> _BRIEF_
Read the data below line by line and copy each one with "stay" in it.

Dataset excerpts
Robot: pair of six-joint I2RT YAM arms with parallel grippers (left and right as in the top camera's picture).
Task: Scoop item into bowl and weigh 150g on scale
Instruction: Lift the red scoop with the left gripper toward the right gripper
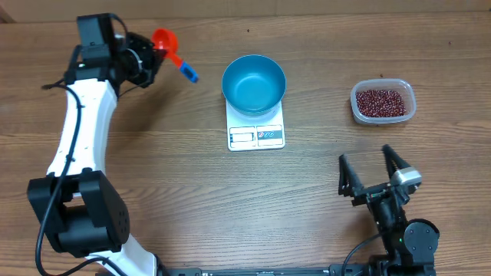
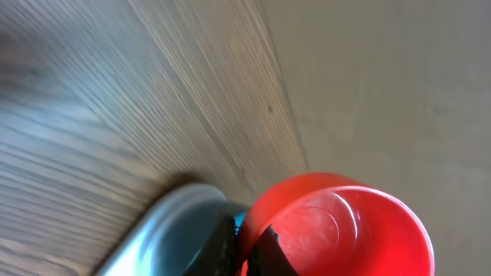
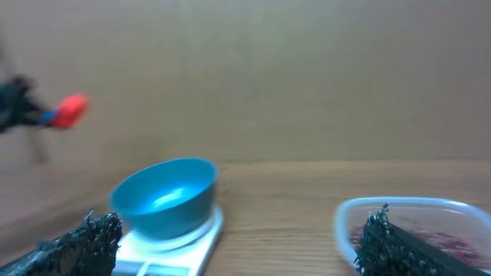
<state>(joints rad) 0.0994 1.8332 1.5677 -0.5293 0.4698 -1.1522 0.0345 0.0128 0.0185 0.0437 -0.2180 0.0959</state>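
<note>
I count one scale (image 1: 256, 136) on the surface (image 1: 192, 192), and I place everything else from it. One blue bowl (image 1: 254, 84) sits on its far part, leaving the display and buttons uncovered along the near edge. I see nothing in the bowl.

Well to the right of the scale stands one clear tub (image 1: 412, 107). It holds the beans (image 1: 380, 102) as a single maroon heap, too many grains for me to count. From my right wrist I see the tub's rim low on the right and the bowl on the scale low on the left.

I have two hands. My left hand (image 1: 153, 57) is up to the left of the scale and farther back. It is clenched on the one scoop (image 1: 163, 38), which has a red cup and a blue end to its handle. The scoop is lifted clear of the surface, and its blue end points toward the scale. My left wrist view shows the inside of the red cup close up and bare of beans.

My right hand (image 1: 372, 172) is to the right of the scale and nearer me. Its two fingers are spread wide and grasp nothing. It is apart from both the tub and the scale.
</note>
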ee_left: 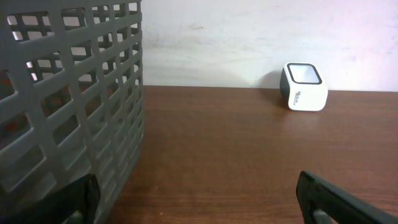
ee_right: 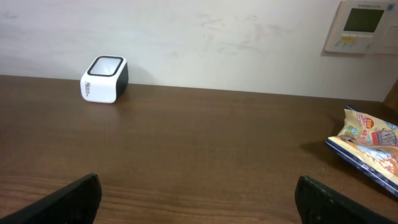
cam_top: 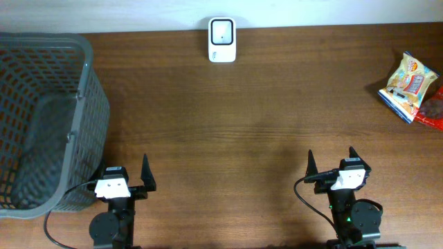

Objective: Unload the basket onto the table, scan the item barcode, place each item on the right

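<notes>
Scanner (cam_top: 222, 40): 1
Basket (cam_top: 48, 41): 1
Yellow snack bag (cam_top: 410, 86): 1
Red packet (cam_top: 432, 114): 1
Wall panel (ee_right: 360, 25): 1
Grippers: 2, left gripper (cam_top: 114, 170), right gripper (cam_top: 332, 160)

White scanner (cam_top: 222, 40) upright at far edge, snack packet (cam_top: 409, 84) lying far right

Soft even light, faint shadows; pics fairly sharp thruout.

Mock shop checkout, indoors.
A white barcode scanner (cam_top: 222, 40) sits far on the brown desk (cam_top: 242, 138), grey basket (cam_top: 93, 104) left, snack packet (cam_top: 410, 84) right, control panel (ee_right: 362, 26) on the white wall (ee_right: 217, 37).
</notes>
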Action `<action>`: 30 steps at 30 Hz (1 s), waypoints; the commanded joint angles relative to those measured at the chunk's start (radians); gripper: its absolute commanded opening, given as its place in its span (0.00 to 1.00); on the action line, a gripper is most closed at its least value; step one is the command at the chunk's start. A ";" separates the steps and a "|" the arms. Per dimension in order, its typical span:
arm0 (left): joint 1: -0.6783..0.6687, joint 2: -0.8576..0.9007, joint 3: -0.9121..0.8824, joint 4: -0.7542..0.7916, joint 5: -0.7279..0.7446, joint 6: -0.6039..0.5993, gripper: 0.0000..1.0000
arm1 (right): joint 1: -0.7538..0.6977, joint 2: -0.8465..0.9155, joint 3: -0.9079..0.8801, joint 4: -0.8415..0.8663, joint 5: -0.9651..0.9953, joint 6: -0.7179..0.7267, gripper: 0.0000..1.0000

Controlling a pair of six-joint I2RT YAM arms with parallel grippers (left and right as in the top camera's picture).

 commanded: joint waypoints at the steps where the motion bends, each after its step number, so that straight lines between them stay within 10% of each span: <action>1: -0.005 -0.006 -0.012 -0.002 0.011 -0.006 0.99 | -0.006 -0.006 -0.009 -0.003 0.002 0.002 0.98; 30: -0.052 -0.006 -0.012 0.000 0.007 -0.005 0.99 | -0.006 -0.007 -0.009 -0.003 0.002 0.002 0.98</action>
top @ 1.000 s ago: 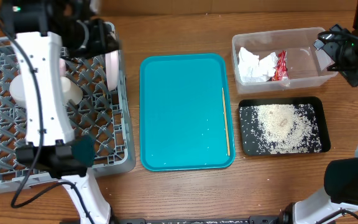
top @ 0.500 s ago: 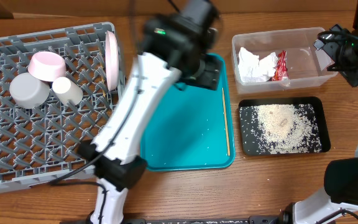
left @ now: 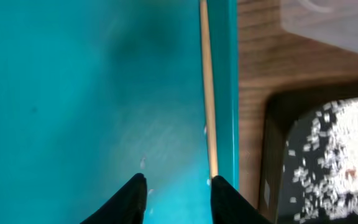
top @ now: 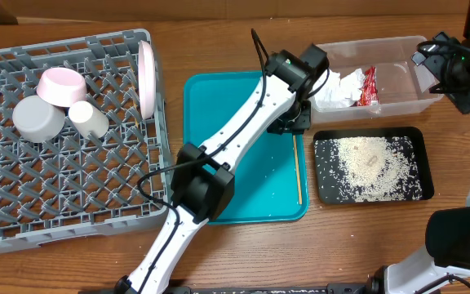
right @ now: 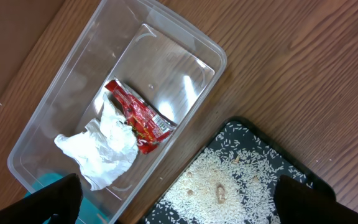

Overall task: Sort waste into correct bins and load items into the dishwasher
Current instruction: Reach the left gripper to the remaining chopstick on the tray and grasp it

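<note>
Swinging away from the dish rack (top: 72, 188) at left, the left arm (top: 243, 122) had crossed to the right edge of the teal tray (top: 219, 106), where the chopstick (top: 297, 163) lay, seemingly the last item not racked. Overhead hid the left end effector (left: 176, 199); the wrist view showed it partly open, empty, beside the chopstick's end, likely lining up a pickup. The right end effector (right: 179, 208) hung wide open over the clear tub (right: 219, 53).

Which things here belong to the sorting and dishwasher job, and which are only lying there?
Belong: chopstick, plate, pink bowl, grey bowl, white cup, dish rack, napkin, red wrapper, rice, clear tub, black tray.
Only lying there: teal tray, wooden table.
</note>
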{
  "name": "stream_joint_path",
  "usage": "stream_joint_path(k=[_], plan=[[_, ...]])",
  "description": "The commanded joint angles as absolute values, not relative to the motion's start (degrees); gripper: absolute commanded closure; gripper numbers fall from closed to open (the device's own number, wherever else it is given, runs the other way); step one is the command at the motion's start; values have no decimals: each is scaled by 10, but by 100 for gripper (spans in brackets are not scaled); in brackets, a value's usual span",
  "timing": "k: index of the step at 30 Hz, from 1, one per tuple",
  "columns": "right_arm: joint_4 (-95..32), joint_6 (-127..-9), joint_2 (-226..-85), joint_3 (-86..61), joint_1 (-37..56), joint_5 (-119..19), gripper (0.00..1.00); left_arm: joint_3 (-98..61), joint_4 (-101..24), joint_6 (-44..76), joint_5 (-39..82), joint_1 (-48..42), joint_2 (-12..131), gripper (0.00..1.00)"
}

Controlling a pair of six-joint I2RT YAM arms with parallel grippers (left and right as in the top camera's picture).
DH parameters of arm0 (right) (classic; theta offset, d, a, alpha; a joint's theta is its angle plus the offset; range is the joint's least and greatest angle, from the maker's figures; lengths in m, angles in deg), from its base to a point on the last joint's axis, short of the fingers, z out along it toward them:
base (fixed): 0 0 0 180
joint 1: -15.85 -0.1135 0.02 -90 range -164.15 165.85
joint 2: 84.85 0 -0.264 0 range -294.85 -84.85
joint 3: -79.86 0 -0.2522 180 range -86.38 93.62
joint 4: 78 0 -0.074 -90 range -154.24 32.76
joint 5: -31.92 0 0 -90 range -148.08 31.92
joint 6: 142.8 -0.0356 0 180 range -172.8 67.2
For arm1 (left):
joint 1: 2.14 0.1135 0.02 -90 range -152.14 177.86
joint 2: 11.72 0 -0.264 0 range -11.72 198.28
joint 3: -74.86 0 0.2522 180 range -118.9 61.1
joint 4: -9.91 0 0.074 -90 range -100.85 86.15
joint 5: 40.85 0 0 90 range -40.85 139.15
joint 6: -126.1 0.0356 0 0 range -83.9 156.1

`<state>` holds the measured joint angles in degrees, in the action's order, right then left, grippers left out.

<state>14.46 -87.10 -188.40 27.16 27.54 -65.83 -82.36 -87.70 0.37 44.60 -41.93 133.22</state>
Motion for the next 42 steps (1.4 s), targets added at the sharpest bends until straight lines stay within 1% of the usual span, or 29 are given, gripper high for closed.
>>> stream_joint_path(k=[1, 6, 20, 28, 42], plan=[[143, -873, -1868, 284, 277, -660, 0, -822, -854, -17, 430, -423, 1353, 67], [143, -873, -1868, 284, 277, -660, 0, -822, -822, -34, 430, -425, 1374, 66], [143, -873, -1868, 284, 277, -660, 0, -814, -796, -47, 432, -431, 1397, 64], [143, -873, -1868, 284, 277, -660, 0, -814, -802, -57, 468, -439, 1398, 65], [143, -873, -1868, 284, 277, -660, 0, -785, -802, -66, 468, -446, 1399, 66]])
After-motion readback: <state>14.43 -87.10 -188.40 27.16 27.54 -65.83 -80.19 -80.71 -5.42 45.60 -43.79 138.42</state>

> _ANSWER SECTION_
 commanded: joint waypoints at the steps where the motion bends, each after its step number, so that straight lines between them stay within 10% of each span: <action>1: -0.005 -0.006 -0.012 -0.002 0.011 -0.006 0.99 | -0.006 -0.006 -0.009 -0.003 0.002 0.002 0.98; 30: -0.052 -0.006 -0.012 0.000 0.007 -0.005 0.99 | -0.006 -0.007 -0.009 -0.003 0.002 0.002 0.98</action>
Motion for the next 42 steps (1.4 s), targets added at the sharpest bends until straight lines stay within 1% of the usual span, or 29 are given, gripper high for closed.

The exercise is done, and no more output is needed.